Retype exactly the lines from the one with "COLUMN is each" down to the final line of the material below, both included, and nothing more.

▶ **SUPPLIED MATERIAL**
================

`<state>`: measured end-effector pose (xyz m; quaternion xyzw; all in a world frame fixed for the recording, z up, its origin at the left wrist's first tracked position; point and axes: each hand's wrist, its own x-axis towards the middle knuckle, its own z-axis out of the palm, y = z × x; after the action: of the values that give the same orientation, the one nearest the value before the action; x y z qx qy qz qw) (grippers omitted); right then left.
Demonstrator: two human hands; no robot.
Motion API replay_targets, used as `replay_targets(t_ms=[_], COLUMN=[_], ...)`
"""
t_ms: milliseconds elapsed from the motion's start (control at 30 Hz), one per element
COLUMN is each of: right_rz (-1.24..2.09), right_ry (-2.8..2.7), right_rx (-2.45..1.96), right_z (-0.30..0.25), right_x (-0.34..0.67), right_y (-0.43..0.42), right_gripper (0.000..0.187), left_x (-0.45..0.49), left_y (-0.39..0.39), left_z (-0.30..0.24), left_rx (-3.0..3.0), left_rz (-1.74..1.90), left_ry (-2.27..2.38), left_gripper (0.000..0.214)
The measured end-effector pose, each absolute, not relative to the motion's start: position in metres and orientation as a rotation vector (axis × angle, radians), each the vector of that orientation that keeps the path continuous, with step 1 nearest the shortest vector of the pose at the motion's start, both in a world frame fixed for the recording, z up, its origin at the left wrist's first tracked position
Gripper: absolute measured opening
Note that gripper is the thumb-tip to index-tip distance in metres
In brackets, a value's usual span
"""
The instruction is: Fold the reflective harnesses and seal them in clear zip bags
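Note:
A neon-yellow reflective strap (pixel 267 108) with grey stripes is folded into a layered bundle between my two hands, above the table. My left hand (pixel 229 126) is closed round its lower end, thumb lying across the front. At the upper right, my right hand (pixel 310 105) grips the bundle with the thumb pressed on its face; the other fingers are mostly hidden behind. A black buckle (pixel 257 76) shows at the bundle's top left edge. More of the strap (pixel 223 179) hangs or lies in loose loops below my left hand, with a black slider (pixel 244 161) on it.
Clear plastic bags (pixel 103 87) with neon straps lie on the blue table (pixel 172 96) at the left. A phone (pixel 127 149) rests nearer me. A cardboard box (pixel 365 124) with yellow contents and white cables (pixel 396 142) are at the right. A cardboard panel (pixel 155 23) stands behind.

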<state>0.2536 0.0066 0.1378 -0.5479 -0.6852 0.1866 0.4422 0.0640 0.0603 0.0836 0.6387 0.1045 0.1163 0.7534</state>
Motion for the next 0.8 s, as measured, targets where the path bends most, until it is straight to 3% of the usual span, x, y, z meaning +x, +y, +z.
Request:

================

▶ **ANSWER**
COLUMN is each of: right_rz (-1.24..2.09), right_ry (-2.8..2.7), right_rx (-2.45..1.96), right_z (-0.30..0.25), right_x (-0.34..0.67), right_y (-0.43..0.42), right_gripper (0.000..0.187), left_x (-0.45..0.49), left_y (-0.39..0.39), left_z (-0.30..0.24), left_rx (-3.0..3.0), left_rz (-1.74..1.90), left_ry (-2.27..2.38), left_gripper (0.000..0.214)
The measured end-effector pose, each absolute, not relative to the motion's start: position in metres and orientation as a rotation vector (axis × angle, radians), each the vector of that orientation that keeps the path continuous, with step 1 nearest the shortest vector of the pose at the motion's start, both in a world frame fixed for the recording, z up, its origin at the left wrist's first tracked position
Gripper: absolute measured opening
Note that gripper is the thumb-tip to index-tip distance in metres
In brackets, a value's usual span
"""
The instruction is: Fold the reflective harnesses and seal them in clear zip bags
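Note:
A neon-yellow reflective strap (pixel 267 108) with grey stripes is folded into a layered bundle between my two hands, above the table. My left hand (pixel 229 126) is closed round its lower end, thumb lying across the front. At the upper right, my right hand (pixel 310 105) grips the bundle with the thumb pressed on its face; the other fingers are mostly hidden behind. A black buckle (pixel 257 76) shows at the bundle's top left edge. More of the strap (pixel 223 179) hangs or lies in loose loops below my left hand, with a black slider (pixel 244 161) on it.
Clear plastic bags (pixel 103 87) with neon straps lie on the blue table (pixel 172 96) at the left. A phone (pixel 127 149) rests nearer me. A cardboard box (pixel 365 124) with yellow contents and white cables (pixel 396 142) are at the right. A cardboard panel (pixel 155 23) stands behind.
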
<state>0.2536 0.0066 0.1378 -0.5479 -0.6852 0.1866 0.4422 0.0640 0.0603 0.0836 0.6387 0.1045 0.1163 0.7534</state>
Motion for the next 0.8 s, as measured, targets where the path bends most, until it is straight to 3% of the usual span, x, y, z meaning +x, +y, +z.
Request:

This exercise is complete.